- _What you have to do_:
Reproduce the entries below in full, word for word.

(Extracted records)
= = = = = = =

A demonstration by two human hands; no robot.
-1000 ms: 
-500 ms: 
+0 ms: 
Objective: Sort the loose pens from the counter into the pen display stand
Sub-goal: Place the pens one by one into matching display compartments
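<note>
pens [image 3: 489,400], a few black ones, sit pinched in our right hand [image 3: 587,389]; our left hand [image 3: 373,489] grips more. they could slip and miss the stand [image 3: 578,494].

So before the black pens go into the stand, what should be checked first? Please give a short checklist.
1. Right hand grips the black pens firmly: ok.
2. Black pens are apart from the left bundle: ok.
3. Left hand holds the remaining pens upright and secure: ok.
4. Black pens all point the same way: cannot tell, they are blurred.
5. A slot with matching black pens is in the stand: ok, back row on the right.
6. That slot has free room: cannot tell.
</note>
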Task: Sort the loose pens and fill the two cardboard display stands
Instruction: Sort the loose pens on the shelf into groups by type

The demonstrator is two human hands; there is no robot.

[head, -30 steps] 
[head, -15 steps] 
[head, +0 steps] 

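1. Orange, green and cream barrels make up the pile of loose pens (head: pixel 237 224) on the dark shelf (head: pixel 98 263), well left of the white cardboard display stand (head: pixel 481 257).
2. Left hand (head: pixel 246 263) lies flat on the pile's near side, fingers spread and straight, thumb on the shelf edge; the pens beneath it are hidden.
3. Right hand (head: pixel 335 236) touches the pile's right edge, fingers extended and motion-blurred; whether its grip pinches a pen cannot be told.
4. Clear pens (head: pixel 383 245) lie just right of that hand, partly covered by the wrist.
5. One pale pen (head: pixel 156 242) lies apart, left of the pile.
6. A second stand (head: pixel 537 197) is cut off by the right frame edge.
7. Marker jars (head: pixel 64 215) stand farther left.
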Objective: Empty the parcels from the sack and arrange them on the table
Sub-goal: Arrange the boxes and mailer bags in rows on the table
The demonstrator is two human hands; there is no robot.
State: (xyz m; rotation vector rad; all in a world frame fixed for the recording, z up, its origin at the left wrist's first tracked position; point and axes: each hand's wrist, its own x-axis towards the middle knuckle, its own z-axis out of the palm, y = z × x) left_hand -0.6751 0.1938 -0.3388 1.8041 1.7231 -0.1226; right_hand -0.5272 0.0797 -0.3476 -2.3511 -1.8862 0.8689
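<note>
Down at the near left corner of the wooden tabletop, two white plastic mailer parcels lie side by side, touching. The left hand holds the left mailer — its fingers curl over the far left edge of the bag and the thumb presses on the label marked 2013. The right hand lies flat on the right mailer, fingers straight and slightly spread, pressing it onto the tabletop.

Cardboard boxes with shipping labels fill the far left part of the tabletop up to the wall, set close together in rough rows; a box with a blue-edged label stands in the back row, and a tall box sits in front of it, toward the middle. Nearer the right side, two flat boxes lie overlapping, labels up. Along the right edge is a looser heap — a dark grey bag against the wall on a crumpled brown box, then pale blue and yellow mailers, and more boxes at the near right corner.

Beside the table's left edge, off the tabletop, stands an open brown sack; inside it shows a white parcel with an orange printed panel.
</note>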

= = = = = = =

- _Solved exercise_:
A demonstration by two human hands; no robot.
-1000 ms: 
-500 ms: 
+0 ms: 
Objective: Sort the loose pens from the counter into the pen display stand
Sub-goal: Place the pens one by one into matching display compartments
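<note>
pens [image 3: 489,400], a few black ones, sit pinched in our right hand [image 3: 587,389]; our left hand [image 3: 373,489] grips more. they could slip and miss the stand [image 3: 578,494].

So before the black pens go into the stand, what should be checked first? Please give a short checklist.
1. Right hand grips the black pens firmly: ok.
2. Black pens are apart from the left bundle: ok.
3. Left hand holds the remaining pens upright and secure: ok.
4. Black pens all point the same way: cannot tell, they are blurred.
5. A slot with matching black pens is in the stand: ok, back row on the right.
6. That slot has free room: cannot tell.
</note>
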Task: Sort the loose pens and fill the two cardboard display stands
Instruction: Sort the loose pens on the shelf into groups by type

The demonstrator is two human hands; there is no robot.

[head, -30 steps] 
[head, -15 steps] 
[head, +0 steps] 

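1. Orange, green and cream barrels make up the pile of loose pens (head: pixel 237 224) on the dark shelf (head: pixel 98 263), well left of the white cardboard display stand (head: pixel 481 257).
2. Left hand (head: pixel 246 263) lies flat on the pile's near side, fingers spread and straight, thumb on the shelf edge; the pens beneath it are hidden.
3. Right hand (head: pixel 335 236) touches the pile's right edge, fingers extended and motion-blurred; whether its grip pinches a pen cannot be told.
4. Clear pens (head: pixel 383 245) lie just right of that hand, partly covered by the wrist.
5. One pale pen (head: pixel 156 242) lies apart, left of the pile.
6. A second stand (head: pixel 537 197) is cut off by the right frame edge.
7. Marker jars (head: pixel 64 215) stand farther left.
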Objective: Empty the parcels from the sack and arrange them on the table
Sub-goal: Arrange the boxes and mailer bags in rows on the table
The demonstrator is two human hands; there is no robot.
State: (xyz m; rotation vector rad; all in a world frame fixed for the recording, z up, its origin at the left wrist's first tracked position; point and axes: each hand's wrist, its own x-axis towards the middle knuckle, its own z-axis out of the palm, y = z × x) left_hand -0.6751 0.1938 -0.3388 1.8041 1.7231 -0.1226; right_hand -0.5272 0.0797 -0.3476 -2.3511 -1.8862 0.8689
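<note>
Down at the near left corner of the wooden tabletop, two white plastic mailer parcels lie side by side, touching. The left hand holds the left mailer — its fingers curl over the far left edge of the bag and the thumb presses on the label marked 2013. The right hand lies flat on the right mailer, fingers straight and slightly spread, pressing it onto the tabletop.

Cardboard boxes with shipping labels fill the far left part of the tabletop up to the wall, set close together in rough rows; a box with a blue-edged label stands in the back row, and a tall box sits in front of it, toward the middle. Nearer the right side, two flat boxes lie overlapping, labels up. Along the right edge is a looser heap — a dark grey bag against the wall on a crumpled brown box, then pale blue and yellow mailers, and more boxes at the near right corner.

Beside the table's left edge, off the tabletop, stands an open brown sack; inside it shows a white parcel with an orange printed panel.
</note>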

What this exercise needed has been supplied.